The South African Revenue Service (SARS) issued Binding Private Ruling 174 (Ruling) on 29 July 2014.
The applicant was a share incentive trust established by a local company for the benefit of its employees in senior management. It was proposed that the company would make cash contributions to the trust and the trust would use the cash to purchase shares in the company on the open market.
In terms of the incentive scheme, the trust would award the shares in tranches to the employees over a period. When the shares vest, the trust would transfer the shares to the employees.
In this regard, SARS made two interesting rulings.
Firstly, SARS ruled that the receipt of the cash contribution by the trust would not constitute gross income for the trust. SARS does not provide any reasons for its conclusion, but it is assumed that the cash contributions are received as capital amounts by the trust and therefore cannot be included in the trust’s gross income. This would also be in accordance with CIR v Pick ‘n Pay Employee Share Purchase Trust 54 SATC 271 where the court held that contributions to an incentive trust were capital in nature as opposed to having been solicited for purposes of making a profit. No ruling was made as to whether the company would be entitled to a deduction in respect of the cash contributions.
Secondly, SARS ruled that the vesting of the shares by the trust in the employees would constitute a disposal for capital gains tax purposes, and specifically in terms of paragraph 11(1)(d) of the Eighth Schedule to the Income Tax Act, No 58 of 1962 (Act).
Paragraph 11(d) provides that a disposal includes “the vesting of an interest in an asset of a trust in a beneficiary”.
However, SARS ruled that no capital gain would arise for the trust or employees because of the application of paragraph 20(1)(h)(i) of the Eighth Schedule to the Act, as well as paragraph 80(1).

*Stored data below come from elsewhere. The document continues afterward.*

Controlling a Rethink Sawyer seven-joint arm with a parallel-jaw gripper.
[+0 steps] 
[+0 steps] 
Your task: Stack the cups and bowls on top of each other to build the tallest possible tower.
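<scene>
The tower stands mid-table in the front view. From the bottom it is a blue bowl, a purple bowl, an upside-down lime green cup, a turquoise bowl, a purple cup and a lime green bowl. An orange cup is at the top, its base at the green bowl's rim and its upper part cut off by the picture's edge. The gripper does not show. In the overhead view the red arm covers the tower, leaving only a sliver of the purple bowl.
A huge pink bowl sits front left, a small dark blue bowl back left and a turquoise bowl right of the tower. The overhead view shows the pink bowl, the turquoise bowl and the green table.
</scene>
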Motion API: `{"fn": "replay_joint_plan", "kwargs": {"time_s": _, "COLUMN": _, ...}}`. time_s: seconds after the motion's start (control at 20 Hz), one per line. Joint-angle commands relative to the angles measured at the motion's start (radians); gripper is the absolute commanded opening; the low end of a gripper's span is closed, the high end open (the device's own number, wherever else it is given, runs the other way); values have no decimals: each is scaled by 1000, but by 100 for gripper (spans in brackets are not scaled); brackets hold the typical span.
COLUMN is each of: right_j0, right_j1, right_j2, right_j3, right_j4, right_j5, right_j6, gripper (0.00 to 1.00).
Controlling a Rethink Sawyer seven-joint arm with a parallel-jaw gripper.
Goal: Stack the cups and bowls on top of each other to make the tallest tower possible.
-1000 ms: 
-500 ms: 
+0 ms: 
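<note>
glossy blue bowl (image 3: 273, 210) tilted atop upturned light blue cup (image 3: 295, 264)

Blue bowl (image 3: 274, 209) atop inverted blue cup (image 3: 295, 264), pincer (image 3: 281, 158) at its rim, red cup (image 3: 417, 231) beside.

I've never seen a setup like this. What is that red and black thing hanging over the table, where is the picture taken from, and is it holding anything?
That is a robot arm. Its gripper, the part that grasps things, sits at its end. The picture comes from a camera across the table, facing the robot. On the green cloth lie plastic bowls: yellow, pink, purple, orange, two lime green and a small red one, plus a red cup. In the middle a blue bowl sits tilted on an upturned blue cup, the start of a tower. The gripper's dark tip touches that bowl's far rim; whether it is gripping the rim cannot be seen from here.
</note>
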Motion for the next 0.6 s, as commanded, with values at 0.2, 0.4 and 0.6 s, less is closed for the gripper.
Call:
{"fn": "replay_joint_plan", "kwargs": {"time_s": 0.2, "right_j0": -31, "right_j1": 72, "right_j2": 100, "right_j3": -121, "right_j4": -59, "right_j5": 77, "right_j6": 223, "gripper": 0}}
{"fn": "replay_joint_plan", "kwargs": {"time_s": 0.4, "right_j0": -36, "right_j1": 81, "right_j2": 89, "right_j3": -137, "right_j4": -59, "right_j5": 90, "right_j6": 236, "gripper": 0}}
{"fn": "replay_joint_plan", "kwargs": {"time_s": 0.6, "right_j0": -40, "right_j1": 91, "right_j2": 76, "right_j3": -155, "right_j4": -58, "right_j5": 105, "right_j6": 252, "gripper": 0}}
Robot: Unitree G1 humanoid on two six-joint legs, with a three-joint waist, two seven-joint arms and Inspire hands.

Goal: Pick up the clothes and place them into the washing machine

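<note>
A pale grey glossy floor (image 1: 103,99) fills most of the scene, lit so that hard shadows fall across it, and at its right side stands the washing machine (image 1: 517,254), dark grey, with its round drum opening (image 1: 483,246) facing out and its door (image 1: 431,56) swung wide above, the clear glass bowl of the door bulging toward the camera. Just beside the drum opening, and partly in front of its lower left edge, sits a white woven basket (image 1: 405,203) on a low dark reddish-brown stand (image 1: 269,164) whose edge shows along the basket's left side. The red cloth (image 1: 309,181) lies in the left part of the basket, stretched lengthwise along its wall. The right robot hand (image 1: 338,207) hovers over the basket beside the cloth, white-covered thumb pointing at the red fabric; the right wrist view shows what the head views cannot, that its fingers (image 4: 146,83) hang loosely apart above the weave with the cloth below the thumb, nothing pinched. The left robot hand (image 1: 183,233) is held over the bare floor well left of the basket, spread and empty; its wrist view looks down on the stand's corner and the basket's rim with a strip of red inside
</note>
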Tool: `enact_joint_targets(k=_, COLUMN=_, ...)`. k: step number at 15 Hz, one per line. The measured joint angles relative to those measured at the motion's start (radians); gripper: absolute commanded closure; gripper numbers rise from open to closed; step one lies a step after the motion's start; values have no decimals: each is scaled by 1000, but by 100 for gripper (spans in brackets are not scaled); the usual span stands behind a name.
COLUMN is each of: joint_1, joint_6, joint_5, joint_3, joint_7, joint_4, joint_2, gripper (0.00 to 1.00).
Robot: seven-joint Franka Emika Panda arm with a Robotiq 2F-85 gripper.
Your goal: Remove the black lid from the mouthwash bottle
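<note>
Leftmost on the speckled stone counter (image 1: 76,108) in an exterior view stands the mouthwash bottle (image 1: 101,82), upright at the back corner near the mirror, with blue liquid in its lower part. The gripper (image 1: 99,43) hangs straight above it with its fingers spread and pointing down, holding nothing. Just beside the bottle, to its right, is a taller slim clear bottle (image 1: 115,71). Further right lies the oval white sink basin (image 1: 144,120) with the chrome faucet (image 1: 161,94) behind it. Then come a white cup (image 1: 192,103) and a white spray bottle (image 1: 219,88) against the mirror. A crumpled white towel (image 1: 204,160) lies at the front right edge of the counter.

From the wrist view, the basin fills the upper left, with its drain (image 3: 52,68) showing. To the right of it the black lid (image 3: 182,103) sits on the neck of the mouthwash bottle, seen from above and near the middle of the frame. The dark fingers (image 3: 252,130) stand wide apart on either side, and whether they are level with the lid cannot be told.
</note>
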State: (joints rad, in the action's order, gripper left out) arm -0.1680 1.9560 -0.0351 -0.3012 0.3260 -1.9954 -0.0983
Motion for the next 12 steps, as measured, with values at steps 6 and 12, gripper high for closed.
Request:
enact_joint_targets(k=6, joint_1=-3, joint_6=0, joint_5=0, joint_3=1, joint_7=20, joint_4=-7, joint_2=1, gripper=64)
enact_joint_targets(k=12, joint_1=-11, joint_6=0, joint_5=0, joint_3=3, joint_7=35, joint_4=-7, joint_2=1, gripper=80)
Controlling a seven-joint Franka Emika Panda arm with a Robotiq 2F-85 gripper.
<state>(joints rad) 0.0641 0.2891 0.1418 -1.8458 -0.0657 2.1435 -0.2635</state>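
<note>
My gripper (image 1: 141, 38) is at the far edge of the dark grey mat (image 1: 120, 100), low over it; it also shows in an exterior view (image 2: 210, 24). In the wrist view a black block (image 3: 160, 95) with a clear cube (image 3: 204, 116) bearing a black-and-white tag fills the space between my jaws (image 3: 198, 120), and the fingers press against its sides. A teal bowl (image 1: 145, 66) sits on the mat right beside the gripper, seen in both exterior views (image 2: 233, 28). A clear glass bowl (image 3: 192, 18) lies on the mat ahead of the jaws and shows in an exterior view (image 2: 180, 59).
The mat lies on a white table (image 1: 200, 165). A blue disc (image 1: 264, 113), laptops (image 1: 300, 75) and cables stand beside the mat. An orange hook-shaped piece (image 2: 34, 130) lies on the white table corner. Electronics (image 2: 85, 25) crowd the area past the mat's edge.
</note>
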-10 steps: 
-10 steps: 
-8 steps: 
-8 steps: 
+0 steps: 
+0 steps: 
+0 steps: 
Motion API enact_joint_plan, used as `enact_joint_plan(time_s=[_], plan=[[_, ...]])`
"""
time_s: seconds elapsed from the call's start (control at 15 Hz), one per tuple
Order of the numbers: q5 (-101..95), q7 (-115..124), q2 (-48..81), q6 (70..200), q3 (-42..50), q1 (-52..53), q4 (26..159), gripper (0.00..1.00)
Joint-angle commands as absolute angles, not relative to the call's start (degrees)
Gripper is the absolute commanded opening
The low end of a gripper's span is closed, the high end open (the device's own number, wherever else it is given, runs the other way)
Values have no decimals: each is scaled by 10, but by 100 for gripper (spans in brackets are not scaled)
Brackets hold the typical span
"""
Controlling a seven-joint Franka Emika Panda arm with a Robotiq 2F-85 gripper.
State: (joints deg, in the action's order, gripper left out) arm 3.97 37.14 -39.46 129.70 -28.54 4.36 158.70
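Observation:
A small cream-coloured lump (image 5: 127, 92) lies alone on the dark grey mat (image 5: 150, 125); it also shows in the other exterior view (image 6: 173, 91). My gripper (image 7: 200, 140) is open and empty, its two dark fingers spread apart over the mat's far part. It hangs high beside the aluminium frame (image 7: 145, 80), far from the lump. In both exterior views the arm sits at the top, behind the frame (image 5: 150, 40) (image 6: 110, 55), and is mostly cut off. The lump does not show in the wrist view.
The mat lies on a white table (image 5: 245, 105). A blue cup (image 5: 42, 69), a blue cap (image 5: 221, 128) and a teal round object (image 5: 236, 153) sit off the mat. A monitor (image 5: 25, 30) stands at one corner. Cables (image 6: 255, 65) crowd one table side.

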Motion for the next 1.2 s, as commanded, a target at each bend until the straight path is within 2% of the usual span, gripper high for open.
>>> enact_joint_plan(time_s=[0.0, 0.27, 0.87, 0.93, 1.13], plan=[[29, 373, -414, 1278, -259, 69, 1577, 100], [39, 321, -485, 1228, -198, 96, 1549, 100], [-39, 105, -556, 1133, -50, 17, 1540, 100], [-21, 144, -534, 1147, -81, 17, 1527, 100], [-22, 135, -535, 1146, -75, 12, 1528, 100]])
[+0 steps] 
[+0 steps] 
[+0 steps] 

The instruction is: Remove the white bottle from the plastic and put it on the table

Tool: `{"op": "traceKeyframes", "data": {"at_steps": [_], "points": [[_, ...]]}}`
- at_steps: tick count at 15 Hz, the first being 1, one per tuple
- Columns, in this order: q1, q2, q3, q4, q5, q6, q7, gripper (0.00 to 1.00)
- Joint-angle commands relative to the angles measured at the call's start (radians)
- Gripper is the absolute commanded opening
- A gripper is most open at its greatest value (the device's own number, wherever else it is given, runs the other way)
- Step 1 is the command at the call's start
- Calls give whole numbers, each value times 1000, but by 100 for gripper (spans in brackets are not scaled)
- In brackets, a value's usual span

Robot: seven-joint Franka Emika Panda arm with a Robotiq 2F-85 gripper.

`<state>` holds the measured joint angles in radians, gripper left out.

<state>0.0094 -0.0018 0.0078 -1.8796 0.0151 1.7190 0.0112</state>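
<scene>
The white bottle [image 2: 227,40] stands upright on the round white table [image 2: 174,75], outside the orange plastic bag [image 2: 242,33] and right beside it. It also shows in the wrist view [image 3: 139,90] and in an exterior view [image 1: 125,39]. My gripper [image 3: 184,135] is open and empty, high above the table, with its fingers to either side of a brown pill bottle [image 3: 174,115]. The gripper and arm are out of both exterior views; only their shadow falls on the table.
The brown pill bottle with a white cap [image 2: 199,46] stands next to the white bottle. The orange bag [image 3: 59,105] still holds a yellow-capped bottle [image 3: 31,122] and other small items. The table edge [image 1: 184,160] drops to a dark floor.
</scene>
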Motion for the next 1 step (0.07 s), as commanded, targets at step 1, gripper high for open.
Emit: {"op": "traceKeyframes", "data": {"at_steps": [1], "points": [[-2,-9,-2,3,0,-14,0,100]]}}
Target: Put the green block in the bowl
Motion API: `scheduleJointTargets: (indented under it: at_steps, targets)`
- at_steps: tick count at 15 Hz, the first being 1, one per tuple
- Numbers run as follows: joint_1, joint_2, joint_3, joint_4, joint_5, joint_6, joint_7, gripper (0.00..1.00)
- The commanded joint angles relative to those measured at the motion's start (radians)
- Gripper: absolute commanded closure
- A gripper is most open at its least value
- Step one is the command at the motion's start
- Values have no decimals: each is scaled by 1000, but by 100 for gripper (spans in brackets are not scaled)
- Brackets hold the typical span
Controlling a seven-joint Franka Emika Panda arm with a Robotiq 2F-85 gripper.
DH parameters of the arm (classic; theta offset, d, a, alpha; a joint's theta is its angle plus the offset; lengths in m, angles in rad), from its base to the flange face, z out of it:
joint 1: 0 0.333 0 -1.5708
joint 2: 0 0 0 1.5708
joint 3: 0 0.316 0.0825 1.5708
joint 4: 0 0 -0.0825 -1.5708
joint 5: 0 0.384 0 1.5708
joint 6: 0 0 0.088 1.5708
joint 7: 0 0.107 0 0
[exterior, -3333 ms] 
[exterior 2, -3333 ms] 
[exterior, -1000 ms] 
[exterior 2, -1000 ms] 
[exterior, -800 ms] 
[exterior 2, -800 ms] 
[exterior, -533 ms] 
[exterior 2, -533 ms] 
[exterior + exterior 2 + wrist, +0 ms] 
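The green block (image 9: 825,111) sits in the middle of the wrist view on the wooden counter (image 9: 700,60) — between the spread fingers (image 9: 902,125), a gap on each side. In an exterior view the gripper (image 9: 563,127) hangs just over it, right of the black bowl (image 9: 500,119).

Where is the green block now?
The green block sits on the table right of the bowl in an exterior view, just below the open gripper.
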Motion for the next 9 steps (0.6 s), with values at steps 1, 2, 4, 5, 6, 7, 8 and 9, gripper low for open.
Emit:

Essentially paragraph 20(1)(h)(i) provides that, in respect of an equity instrument where the vesting of that instrument results in a gain or loss in terms of s8C of the Act, the value used to determine the gain or loss must be used to determine the base cost of that equity instrument.
For example, where there is a gain for an employee in terms of s8C, that gain must be used to determine the base cost of the equity instrument.
Paragraph 80(1) provides that where a capital gain is determined in respect of the vesting (for trust law purposes) of an asset by a trust in a beneficiary, that gain must be disregarded in the hands of the trust and attributed to the beneficiary.
It is not clear from the Ruling whether the reason why no gain would result for the trust is because of the determination of the base cost of the shares in the hands of the trust in terms of paragraph 20(1)(h)(i) or the application of paragraph 80(1).
Paragraph 20(1)(h)(1) of the Eighth Schedule to the Act is generally understood to only be applicable to the determination of the base cost of the equity instrument in the hands of the employee after it has vested in terms of s8C of the Act, and to not apply to the determination of the base cost of the equity instrument in the hands of the share incentive trust.
Ordinarily, and in accordance with SARS’s Comprehensive Guide on Capital Gains Tax, share incentive schemes are structured on the basis that paragraph 11(2)(j) of the Eighth Schedule to the Act would apply. Paragraph 11(2)(j) provides that there would be no disposal for capital gains tax purposes to the extent that the asset disposed of constitutes an equity instrument as contemplated in s8C of the Act which has not yet vested (for purposes of that section).
In other words, care is taken that the equity instrument does not vest until after it has been disposed of by the share incentive trust, as this would guarantee a non- disposal for capital gains tax purposes by the trust.
However, it appears from this Ruling that where an equity instrument is disposed of by a share incentive trust after it has vested in an employee beneficiary, there would be a disposal for capital gains tax purposes, but such disposal would not result in any capital gain for the trust and the employee because of the application of paragraph 20(1)(h)(i) and/or paragraph 80(1) of the Eighth Schedule to the Act.